[Source records]
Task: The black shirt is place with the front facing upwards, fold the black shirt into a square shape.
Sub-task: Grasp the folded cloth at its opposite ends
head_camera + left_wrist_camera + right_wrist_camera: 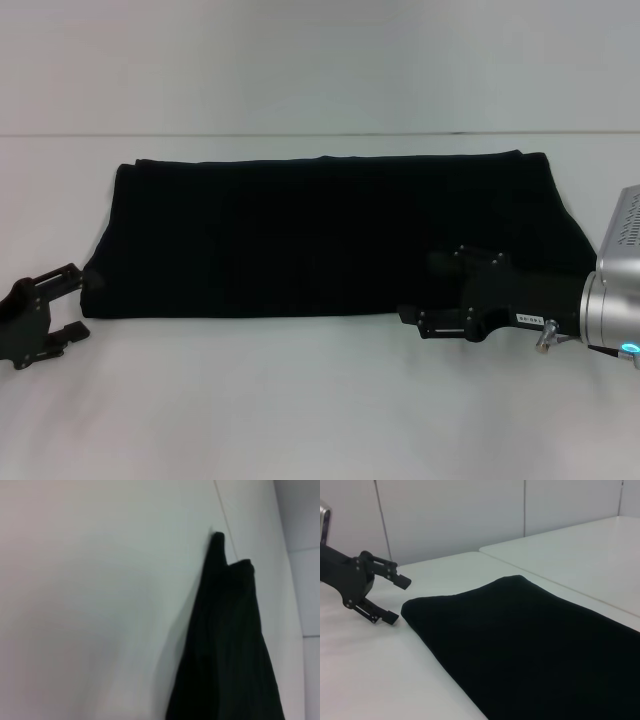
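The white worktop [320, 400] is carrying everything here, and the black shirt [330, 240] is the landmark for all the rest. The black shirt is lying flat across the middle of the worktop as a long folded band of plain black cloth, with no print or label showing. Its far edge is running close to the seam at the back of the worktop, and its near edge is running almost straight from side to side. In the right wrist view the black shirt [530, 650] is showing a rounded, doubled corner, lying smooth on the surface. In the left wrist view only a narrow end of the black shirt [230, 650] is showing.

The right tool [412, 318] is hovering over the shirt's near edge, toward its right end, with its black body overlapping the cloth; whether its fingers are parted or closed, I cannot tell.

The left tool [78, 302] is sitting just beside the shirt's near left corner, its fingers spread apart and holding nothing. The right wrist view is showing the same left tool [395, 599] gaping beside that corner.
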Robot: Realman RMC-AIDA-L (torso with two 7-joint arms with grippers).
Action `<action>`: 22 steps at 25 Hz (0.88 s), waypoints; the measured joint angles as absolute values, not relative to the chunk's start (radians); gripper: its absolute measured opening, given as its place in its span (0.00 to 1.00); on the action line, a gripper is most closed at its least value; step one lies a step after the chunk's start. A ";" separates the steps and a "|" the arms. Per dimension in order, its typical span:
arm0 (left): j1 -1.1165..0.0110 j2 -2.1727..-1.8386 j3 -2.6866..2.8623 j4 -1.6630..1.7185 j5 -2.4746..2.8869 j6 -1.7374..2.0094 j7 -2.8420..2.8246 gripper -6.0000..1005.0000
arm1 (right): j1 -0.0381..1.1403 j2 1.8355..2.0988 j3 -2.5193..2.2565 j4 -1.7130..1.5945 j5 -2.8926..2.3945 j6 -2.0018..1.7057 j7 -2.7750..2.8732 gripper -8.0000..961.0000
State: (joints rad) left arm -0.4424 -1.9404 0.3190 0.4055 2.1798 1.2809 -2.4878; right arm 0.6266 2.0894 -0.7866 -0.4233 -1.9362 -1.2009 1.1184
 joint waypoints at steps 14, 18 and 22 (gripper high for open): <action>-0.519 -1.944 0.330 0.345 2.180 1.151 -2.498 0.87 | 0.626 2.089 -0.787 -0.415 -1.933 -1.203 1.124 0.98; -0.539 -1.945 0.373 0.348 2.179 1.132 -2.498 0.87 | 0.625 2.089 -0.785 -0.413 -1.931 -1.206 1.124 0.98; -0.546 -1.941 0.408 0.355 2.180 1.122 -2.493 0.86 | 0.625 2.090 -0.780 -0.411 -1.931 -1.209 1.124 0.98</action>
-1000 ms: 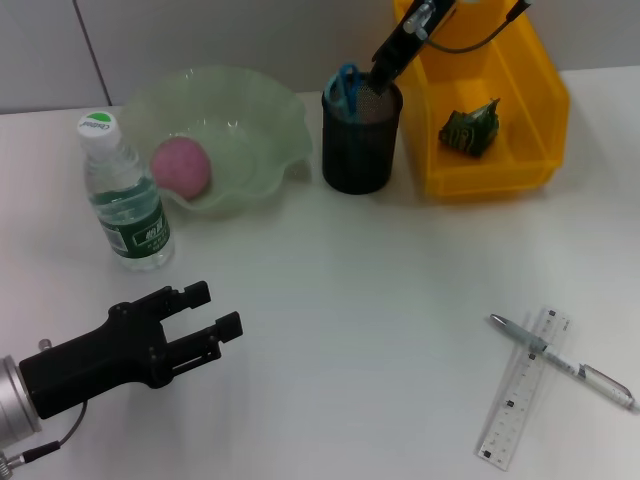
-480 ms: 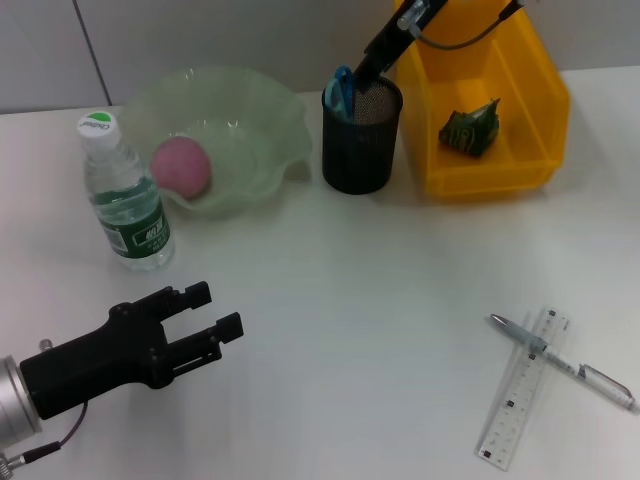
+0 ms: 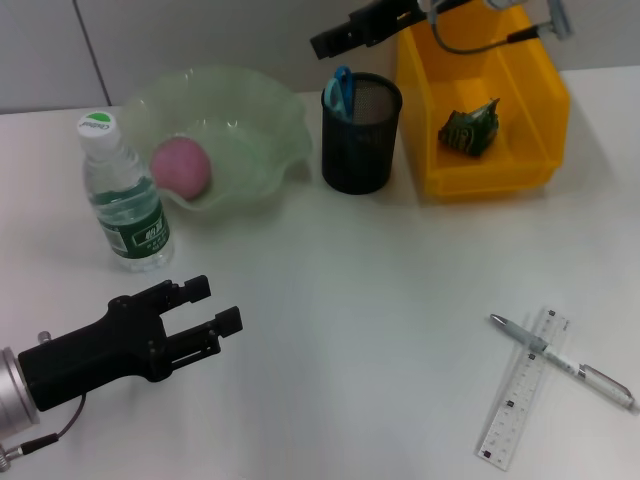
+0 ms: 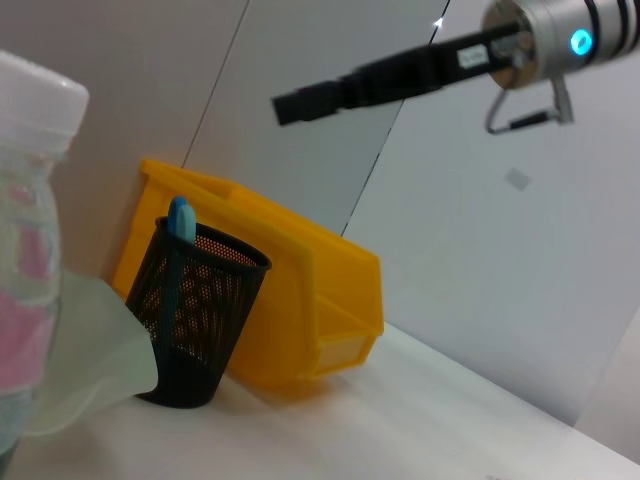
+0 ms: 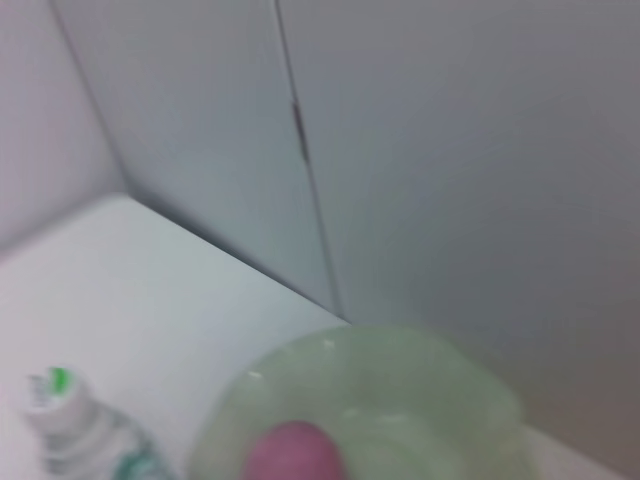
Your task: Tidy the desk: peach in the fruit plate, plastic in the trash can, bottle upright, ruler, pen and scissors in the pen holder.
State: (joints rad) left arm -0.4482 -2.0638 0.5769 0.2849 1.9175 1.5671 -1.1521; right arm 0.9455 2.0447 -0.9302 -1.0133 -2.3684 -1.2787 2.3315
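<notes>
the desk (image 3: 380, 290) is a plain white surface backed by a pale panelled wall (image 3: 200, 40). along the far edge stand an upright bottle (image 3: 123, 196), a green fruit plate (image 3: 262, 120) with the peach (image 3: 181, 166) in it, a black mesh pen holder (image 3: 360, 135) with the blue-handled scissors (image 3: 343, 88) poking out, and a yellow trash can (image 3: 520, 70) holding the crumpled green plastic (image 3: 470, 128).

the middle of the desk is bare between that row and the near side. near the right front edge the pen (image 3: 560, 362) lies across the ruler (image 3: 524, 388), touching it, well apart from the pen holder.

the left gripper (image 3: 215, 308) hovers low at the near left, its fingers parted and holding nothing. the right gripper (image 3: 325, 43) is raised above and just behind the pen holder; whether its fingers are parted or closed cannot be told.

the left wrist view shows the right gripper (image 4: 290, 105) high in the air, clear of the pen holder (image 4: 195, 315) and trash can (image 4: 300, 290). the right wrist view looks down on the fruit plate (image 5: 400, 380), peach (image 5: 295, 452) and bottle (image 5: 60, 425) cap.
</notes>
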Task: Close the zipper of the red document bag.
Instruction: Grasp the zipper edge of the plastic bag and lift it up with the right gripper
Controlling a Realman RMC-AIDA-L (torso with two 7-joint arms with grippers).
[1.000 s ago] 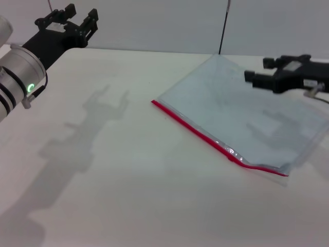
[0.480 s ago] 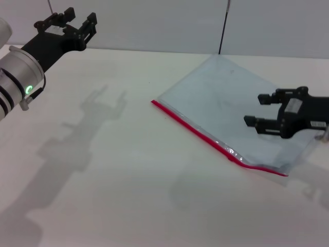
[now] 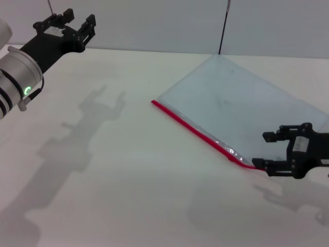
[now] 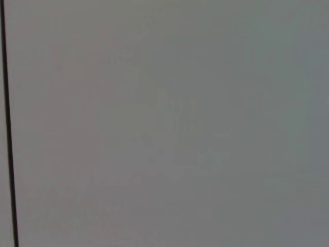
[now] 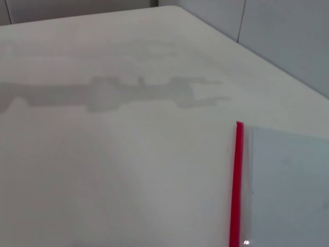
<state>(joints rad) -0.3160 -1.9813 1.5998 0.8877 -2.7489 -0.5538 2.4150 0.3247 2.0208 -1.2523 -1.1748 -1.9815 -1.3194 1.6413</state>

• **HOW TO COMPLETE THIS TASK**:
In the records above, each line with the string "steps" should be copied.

• **RESULT**:
Action `<action>`: 22 steps at 25 Hz (0.88 s), waypoints; the measured joint angles as absolute values, not relative to the chunk's start (radians); gripper: its absolute measured opening, given as its place in its span (0.00 to 1.00); on the action line, a gripper is most closed at its least value; step one lies a step after the chunk's start. A ";" separates the steps and a "|" the arms. Per dimension in order, its typical span:
 joint waypoints at steps 14, 18 and 22 (gripper high for open): <action>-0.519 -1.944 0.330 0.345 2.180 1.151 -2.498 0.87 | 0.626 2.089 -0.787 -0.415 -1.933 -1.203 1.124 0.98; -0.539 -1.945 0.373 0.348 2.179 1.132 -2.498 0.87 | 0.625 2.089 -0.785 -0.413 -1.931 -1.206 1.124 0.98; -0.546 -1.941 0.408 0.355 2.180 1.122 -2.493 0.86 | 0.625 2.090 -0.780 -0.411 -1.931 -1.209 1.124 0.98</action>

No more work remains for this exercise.